WHAT YOU SHOULD DO:
Return an exact copy of the data, starting at its first line and ending at the line that contains "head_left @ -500", minus any pictures.

GIVEN MATERIAL:

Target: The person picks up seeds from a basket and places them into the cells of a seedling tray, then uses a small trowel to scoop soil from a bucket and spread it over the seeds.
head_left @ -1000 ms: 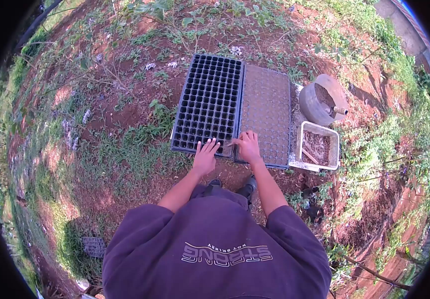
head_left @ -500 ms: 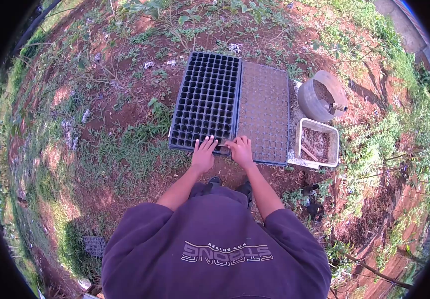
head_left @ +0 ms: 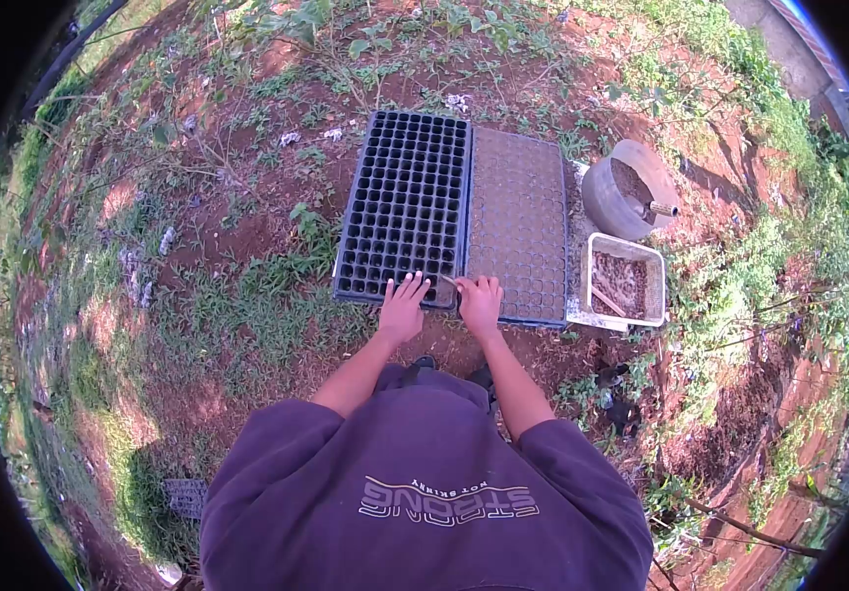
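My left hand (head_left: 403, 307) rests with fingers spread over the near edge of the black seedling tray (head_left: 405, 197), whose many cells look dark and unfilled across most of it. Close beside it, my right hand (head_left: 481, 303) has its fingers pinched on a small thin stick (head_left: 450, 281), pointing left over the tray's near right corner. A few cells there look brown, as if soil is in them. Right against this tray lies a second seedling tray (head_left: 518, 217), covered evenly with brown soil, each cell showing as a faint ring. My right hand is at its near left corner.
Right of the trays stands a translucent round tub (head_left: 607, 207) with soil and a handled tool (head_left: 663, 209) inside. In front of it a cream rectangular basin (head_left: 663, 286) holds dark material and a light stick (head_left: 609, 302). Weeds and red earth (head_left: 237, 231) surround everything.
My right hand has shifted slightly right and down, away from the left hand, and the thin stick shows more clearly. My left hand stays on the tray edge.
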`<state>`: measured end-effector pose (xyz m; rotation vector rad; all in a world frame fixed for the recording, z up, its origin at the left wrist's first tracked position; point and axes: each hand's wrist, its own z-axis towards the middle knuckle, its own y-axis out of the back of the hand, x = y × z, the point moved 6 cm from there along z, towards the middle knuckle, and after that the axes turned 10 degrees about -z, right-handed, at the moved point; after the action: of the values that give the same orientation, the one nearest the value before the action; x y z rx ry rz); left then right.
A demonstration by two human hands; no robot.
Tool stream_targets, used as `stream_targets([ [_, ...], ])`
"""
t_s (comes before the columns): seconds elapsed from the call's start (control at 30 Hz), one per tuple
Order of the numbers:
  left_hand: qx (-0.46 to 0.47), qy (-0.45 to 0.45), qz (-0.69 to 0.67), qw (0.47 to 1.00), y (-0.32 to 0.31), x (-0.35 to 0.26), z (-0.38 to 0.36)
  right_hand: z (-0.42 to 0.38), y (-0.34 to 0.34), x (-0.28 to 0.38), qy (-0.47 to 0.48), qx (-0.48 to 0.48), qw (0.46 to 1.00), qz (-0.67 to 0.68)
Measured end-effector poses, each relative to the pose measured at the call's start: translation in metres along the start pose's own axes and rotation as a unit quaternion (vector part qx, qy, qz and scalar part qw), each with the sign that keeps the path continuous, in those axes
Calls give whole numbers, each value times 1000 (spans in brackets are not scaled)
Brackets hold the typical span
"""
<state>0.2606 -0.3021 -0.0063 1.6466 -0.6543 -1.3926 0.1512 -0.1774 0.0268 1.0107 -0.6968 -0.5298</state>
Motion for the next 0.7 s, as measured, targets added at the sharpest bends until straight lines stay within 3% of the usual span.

RESULT OF THE TASK:
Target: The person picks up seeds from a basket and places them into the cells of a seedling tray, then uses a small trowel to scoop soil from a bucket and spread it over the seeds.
head_left @ -1000 ms: 
head_left @ -500 ms: 

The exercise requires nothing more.